## Exercise instructions
For the records below, print the lines from the line with "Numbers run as" through the line with "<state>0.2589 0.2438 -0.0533" exactly as written; include both end lines and exclude the rest.

*** Study material ***

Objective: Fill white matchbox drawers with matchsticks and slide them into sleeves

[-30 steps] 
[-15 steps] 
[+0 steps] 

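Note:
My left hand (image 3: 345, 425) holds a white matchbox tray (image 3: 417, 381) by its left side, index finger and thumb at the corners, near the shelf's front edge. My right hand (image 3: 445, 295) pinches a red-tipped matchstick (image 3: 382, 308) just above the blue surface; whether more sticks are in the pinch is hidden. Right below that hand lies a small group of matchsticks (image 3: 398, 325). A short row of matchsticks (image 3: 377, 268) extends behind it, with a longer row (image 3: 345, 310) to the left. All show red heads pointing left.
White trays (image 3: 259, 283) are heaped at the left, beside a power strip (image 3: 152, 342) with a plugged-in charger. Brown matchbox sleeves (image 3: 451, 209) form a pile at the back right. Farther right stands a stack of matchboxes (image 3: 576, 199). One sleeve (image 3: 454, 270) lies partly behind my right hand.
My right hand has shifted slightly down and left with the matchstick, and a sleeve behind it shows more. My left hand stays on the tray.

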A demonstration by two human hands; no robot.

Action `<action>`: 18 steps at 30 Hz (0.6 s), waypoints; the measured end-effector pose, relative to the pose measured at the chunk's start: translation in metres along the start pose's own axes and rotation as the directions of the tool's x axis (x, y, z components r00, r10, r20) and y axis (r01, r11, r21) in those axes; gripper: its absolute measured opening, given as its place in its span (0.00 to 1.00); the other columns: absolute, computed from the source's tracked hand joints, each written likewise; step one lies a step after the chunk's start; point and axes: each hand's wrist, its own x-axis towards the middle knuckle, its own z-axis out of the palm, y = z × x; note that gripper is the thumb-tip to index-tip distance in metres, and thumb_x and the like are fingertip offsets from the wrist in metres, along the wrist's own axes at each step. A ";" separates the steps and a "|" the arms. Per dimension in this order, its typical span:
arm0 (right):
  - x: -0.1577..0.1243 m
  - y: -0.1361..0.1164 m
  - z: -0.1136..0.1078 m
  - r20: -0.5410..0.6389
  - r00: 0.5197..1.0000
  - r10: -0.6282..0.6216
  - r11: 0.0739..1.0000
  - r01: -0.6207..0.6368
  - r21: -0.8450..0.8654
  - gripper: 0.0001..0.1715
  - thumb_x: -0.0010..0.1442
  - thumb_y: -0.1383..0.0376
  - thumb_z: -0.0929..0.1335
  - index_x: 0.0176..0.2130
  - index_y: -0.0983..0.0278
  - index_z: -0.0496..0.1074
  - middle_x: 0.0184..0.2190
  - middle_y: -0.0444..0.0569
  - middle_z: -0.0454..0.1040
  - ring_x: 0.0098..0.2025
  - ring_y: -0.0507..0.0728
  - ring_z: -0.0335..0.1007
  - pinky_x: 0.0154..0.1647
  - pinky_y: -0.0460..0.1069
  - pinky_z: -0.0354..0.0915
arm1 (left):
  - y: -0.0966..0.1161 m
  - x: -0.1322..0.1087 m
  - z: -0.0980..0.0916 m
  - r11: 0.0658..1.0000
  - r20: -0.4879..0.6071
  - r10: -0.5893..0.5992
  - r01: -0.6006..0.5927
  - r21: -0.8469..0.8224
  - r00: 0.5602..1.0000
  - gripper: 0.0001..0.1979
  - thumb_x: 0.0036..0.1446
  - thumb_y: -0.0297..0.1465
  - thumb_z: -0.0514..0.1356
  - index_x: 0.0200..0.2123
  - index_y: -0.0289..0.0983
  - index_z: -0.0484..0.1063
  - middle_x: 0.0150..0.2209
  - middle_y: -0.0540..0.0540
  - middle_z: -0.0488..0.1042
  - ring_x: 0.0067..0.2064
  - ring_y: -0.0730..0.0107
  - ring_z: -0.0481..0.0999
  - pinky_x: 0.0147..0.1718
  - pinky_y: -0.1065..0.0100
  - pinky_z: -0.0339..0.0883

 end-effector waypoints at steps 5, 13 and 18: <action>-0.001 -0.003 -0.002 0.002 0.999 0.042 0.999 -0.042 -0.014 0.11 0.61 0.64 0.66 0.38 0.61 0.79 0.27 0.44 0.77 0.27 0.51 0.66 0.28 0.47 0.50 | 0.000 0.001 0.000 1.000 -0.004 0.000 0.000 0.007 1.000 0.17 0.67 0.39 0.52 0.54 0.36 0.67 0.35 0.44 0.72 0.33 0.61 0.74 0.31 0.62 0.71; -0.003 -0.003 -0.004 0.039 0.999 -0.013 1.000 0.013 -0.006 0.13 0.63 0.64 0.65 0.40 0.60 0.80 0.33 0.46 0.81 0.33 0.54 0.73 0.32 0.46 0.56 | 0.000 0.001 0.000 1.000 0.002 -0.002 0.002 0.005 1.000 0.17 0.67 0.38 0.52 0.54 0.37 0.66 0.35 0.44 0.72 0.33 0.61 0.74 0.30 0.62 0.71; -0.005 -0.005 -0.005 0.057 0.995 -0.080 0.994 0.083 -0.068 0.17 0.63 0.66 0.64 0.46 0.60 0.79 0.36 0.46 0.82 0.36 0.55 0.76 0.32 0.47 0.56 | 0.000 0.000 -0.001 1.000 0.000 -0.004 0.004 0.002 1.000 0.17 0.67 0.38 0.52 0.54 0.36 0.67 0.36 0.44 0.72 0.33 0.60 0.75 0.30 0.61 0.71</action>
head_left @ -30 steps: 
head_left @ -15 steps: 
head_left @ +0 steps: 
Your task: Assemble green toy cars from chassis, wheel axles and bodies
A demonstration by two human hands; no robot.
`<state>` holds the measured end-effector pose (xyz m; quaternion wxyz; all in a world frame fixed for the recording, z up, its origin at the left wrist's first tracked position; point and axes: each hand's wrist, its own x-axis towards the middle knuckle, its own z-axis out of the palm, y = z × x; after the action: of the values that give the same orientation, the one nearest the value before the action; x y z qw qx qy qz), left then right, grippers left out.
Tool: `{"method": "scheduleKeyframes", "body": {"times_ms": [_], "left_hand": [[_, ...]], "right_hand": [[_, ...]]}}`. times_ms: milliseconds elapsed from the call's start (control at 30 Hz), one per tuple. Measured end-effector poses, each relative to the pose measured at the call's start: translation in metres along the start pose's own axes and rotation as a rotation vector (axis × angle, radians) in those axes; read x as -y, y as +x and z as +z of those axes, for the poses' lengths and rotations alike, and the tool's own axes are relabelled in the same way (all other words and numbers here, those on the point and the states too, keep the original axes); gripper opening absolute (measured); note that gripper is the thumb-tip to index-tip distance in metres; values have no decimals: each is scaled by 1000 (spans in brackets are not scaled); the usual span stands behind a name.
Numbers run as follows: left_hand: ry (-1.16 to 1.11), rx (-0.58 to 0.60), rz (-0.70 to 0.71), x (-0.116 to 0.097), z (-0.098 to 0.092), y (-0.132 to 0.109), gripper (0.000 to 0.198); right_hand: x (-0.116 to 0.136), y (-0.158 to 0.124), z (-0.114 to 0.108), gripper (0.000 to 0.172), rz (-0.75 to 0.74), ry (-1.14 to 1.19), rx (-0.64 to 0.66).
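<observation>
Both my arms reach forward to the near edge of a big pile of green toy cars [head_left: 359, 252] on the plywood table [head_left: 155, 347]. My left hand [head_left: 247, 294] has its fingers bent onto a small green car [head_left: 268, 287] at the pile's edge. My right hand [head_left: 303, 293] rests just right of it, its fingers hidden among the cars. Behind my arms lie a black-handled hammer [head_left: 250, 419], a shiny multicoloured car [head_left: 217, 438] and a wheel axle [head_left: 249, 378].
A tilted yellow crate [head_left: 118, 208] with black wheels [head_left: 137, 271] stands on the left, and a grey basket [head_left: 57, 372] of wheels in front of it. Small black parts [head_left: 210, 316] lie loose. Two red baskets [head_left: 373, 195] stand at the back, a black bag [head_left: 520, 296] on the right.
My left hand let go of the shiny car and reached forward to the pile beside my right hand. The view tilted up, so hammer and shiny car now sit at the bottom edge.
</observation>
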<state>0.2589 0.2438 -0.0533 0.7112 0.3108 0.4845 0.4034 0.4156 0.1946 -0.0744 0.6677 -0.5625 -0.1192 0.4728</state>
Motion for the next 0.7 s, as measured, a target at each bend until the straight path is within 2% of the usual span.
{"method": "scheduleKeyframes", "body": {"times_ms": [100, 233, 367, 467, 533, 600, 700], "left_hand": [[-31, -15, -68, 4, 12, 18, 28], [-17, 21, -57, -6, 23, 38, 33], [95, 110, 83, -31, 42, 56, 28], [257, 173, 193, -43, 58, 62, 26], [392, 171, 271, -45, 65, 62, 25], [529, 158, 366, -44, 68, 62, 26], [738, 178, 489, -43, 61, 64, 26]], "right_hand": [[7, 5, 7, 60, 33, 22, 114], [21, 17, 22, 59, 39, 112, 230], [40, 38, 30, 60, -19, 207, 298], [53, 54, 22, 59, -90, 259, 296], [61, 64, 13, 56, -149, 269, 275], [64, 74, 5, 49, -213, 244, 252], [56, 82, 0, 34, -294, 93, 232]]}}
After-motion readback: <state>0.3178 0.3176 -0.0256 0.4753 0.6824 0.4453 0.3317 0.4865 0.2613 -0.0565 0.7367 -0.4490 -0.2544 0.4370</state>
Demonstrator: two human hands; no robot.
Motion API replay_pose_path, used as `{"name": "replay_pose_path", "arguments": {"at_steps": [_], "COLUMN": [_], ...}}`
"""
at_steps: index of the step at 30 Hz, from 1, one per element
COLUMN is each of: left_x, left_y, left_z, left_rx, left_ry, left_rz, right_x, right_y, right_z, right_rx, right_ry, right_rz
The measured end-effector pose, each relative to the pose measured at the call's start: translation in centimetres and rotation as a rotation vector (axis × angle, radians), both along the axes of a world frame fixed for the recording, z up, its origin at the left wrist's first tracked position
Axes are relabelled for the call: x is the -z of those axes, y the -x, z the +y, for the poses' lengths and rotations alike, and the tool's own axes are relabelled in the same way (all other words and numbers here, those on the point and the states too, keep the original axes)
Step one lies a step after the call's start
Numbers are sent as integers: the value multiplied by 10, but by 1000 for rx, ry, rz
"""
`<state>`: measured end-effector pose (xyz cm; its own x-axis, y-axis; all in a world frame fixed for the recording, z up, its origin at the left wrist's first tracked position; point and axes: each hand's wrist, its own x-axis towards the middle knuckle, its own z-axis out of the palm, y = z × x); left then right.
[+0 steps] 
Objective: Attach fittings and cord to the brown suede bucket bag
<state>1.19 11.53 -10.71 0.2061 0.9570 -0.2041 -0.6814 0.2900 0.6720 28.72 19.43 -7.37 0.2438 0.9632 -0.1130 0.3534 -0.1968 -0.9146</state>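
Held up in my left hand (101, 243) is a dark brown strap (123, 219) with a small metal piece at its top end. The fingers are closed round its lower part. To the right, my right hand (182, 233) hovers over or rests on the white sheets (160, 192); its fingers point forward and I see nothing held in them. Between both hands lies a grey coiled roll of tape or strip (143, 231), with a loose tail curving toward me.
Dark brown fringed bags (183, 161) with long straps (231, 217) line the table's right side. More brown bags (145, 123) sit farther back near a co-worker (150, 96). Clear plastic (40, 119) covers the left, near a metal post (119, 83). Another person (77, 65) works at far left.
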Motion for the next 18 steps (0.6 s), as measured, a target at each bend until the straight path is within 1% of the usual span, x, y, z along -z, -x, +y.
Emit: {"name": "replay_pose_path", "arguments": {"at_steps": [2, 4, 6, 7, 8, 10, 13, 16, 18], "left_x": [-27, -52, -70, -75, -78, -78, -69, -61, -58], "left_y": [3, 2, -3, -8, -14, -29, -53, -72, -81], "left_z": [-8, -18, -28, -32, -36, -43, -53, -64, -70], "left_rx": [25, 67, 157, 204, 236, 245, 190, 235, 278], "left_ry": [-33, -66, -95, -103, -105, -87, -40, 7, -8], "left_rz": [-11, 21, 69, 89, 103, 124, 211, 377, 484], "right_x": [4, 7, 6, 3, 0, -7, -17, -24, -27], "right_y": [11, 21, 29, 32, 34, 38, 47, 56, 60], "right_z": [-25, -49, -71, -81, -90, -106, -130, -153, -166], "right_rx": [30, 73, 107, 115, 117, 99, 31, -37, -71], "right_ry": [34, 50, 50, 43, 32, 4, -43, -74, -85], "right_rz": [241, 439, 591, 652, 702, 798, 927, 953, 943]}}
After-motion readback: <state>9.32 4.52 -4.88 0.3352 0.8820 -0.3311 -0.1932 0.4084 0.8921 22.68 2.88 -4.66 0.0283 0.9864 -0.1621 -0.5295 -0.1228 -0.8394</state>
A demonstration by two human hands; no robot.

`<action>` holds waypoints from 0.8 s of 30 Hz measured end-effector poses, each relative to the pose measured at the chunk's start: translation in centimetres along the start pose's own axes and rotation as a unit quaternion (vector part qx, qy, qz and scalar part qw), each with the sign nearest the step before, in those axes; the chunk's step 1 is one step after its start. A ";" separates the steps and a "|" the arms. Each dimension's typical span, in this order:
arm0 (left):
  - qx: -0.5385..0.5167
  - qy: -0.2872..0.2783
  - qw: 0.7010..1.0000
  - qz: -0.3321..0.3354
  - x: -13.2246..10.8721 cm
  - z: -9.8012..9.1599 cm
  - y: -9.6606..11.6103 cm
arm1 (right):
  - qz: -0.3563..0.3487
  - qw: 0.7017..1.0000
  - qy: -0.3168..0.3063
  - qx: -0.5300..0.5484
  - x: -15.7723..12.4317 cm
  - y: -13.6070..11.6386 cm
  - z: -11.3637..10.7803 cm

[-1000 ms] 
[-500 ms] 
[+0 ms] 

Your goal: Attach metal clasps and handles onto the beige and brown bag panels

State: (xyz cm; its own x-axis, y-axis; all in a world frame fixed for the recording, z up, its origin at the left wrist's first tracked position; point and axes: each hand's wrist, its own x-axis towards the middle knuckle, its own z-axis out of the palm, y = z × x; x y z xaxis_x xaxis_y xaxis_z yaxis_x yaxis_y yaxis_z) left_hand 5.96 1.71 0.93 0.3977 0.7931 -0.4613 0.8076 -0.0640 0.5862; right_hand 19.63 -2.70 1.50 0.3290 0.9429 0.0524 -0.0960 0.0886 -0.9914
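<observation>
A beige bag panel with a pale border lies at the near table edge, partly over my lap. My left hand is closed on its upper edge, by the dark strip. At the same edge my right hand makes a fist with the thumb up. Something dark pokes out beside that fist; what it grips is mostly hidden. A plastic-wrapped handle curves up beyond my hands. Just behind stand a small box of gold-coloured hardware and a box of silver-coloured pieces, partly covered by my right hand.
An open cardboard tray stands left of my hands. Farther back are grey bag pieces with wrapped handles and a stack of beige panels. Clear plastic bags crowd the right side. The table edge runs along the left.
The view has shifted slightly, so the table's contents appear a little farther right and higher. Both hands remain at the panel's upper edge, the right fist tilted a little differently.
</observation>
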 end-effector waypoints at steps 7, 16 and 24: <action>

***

## Response for this exercise
Numbers run as follows: left_hand: ry (-1.16 to 1.11), rx (-0.58 to 0.60), rz (-0.70 to 0.71), x (-0.116 to 0.097), z (-0.098 to 0.092), y (-0.132 to 0.109), gripper (0.000 to 0.198); right_hand: x (-0.116 to 0.136), y (-0.158 to 0.124), z (-0.114 to 0.108), gripper (0.000 to 0.172), rz (-0.75 to 0.74), ry (-1.14 to 1.19), rx (-0.64 to 0.66).
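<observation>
Both my arms reach forward to the near edge of a big pile of green toy cars [head_left: 359, 252] on the plywood table [head_left: 155, 347]. My left hand [head_left: 247, 294] has its fingers bent onto a small green car [head_left: 268, 287] at the pile's edge. My right hand [head_left: 303, 293] rests just right of it, its fingers hidden among the cars. Behind my arms lie a black-handled hammer [head_left: 250, 419], a shiny multicoloured car [head_left: 217, 438] and a wheel axle [head_left: 249, 378].
A tilted yellow crate [head_left: 118, 208] with black wheels [head_left: 137, 271] stands on the left, and a grey basket [head_left: 57, 372] of wheels in front of it. Small black parts [head_left: 210, 316] lie loose. Two red baskets [head_left: 373, 195] stand at the back, a black bag [head_left: 520, 296] on the right.
My left hand let go of the shiny car and reached forward to the pile beside my right hand. The view tilted up, so hammer and shiny car now sit at the bottom edge.
</observation>
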<state>0.2589 0.2438 -0.0533 0.7112 0.3108 0.4845 0.4034 0.4156 0.1946 -0.0744 0.6677 -0.5625 -0.1192 0.4728</state>

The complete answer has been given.